Cenneti kazanmak için tarikat veya cemaate girmek şart mı? Öyle ise; hangisi tercih edilmeli? Hizmet anlayışları neden bu kadar farklı?

Cevap

Değerli Kardeşimiz;

Bir insanın cennete gitmesi ya da Allah’ın rızasını kazanması sadece tarikat ya da bir cemaate mensup olmakla mümkündür demek, çok yanlış ve hatalı bir düşüncedir. Bir insan tarikata veya bir cemaate mensup olmadan da cenneti kazanabilir. Mühim olan iyi bir mümin olabilmektir. Tarikat ve cemaatler iyi bir Mümin olmanın vesilesidir.

Tarikat ya da cemaatler, insanların iyi bir mümin olabilme yolunda sadece bir tercihleridir. Her insan kendine münasip ve fıtratına uygun olan hak bir tarikatı veya hak bir cemaati seçebilir. Bunun tercihi de insanın anlayış ve mizacına göre değişebilir.

Ama günümüzde küfür, planlı ve programlı bir şekilde cemaat halinde Müslümanlara hücum ediyor. Günahlar sel gibi her tarafı kuşatmış. İnsanların kabiliyet ve anlayışları ne kadar mükemmel de olsa, cemaatleşmiş küfür ve günahlar karşısında tek başına muvaffak olması çok zordur. Bu yüzden, bizim de hak bir tarikat veya hak bir cemaate mensup olmamız ve kendimizi orada muhafaza etmemiz elzemdir. Yoksa tek başımıza küfür cemaatinin karşısında, yaprağın rüzgârın karşısında savrulduğu gibi savruluruz. Hafezanallah tek başımıza ebedi hayatımızın riske ve tehlikeye düşmesi kuvvetle muhtemeldir.

Cemaat ve tarikatların farklı oluşları ve farklı disiplinlere sahip olmaları, insanların farklı mizaçlı olmalarından kaynaklanıyor. Yani cemaatler, insanları farklılaştırmıyor, insanlar cemaatleri farklılaştırıyor.
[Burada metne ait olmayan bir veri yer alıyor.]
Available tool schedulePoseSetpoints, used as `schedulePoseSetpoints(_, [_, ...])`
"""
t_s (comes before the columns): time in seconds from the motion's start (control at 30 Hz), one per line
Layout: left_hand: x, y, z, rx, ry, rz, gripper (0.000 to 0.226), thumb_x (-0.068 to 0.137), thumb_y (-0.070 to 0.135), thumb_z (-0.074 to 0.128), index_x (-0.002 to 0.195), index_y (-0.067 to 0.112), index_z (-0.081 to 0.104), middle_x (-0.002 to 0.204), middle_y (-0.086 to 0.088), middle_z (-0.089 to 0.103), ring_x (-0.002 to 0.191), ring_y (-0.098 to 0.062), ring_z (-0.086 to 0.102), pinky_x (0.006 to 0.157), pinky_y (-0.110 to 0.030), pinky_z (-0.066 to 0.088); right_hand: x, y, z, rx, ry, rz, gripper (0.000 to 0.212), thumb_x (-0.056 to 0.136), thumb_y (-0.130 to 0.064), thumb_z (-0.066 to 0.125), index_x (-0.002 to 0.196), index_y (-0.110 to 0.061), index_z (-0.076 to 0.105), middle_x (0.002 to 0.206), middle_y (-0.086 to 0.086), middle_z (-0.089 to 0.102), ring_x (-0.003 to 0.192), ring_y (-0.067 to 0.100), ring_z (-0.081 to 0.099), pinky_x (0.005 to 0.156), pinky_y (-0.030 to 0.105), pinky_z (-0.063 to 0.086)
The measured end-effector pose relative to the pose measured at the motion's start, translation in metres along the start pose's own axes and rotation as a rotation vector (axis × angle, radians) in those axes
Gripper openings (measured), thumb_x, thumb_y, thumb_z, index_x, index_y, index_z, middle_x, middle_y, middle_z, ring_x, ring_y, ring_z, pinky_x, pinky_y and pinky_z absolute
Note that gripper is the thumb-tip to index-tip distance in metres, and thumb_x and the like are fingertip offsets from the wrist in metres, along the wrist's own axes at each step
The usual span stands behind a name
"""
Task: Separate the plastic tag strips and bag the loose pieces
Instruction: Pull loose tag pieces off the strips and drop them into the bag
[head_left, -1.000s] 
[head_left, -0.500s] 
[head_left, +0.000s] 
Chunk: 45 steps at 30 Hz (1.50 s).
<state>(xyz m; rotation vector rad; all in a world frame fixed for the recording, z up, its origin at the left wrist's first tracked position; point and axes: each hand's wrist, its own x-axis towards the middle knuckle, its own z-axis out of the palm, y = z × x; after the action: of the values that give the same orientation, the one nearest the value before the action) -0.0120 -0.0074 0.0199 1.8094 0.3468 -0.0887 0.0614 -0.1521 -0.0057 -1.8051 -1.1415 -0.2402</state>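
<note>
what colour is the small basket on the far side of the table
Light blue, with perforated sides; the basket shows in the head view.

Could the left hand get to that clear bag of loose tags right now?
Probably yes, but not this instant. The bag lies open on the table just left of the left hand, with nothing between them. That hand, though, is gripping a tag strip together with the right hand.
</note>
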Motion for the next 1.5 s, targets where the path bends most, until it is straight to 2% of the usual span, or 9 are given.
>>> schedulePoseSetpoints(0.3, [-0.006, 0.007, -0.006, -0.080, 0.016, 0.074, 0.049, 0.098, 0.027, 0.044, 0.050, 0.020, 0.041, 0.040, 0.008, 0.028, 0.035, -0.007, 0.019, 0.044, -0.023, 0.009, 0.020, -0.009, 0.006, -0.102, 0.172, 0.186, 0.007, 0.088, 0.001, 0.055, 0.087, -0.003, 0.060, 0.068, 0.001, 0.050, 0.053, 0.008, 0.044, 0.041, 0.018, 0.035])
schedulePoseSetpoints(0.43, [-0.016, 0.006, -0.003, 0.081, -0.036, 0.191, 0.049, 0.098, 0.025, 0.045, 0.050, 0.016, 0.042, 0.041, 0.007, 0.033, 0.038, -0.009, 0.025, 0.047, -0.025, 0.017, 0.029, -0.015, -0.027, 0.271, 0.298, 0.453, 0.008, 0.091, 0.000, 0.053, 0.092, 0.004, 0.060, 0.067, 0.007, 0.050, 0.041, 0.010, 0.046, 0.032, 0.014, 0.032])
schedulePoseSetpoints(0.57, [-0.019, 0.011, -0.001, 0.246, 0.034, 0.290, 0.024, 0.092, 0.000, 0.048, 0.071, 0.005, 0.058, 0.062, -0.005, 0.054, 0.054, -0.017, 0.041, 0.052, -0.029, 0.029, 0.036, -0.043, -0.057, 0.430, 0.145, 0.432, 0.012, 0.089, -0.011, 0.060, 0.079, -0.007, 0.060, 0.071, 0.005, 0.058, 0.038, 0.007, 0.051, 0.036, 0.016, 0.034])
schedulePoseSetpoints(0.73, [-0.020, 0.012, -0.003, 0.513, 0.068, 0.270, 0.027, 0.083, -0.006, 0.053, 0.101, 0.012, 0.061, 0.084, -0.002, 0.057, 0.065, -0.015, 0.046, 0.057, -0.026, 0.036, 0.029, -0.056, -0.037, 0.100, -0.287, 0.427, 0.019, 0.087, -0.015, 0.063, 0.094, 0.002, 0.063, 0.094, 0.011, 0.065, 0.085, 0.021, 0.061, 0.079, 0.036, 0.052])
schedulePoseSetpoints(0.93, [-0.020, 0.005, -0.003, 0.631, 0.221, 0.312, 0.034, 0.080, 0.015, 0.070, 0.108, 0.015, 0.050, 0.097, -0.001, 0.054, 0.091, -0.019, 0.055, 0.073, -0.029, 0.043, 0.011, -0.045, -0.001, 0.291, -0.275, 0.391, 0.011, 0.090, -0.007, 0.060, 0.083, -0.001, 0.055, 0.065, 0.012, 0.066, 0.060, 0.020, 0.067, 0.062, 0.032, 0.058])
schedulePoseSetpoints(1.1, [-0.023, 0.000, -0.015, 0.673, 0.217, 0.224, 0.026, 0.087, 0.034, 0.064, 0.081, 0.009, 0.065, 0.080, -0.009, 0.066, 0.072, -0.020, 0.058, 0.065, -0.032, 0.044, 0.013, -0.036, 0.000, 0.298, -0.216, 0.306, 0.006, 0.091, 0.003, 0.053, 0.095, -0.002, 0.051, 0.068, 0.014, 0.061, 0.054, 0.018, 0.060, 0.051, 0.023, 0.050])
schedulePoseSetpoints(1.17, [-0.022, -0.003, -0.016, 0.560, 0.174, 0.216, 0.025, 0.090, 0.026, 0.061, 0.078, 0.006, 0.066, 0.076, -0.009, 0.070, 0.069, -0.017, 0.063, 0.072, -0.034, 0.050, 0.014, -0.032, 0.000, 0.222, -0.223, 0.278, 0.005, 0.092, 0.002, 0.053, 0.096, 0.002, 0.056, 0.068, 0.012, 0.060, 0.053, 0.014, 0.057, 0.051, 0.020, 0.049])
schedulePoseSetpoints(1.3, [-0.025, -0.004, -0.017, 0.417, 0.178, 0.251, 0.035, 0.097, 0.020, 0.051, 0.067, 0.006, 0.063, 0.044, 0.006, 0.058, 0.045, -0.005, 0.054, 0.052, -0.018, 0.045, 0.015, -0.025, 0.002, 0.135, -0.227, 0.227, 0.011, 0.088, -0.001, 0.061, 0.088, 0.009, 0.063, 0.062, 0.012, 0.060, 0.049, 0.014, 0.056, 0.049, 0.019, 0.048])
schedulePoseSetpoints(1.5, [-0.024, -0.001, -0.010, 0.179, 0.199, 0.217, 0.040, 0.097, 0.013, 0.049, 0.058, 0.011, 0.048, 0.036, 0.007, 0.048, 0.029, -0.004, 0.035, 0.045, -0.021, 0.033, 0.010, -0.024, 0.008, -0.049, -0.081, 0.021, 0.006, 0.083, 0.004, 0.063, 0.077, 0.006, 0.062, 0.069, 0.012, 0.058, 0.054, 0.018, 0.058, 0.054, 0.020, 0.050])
Bu da fıtratın bir kanunu olmasından, normal bir şeydir. Bu yüzden biz kendi mizaç ve karakterimize uygun olan bir cemaati seçince, diğerlerine de saygı duymalıyız.

Bir cemaate mensup olmak, şirket-i maneviyeye dâhil olmaktır. Bu manevî ortaklığa dâhil olanların her biri, “hizmettin” tümünden hâsıl olan sevap ve nur, “iştirak-i âmâl” düsturuyla, herkesin amel defterine, bölünmeden ve eksilmeden aynen geçer. Bu ise, bu fitne ve fesat asrının ağır şartları altında, büyük bir ticaret kapısıdır.

“Cenâb-ı Hakk’ın rahmeti cemaat üzerinedir.” (Hadis-i Şerif)

Bunun en açık bir delili cemaatle kılınan namazlara yirmi yedi kat fazla sevap verilmesidir. Üç kişi cemaat olmuşlarsa her birisine dokuz değil, yirmi yedi kat sevap verilir. Cemaatten hâsıl olan bu sevap üçe bölünmez. Bunun sebebi, nur ve sevabın bölünmemesidir. Nitekim okuduğumuz bir fatihayı yahut bir hatm-i şerifi bin kişiye bağışlasak, sevap bine bölünmez, her birine aynı sevap verilir.

İslâm’a yalnız başına hizmet eden bir kimsenin kârı bir ise, bu hizmeti cemaatle yapanın kazancı binlere, milyonlara varır. İştirak-i amâl ile hâsıl olan umum sevap ve nur her şahsın amel defterine bölünmeksizin girer.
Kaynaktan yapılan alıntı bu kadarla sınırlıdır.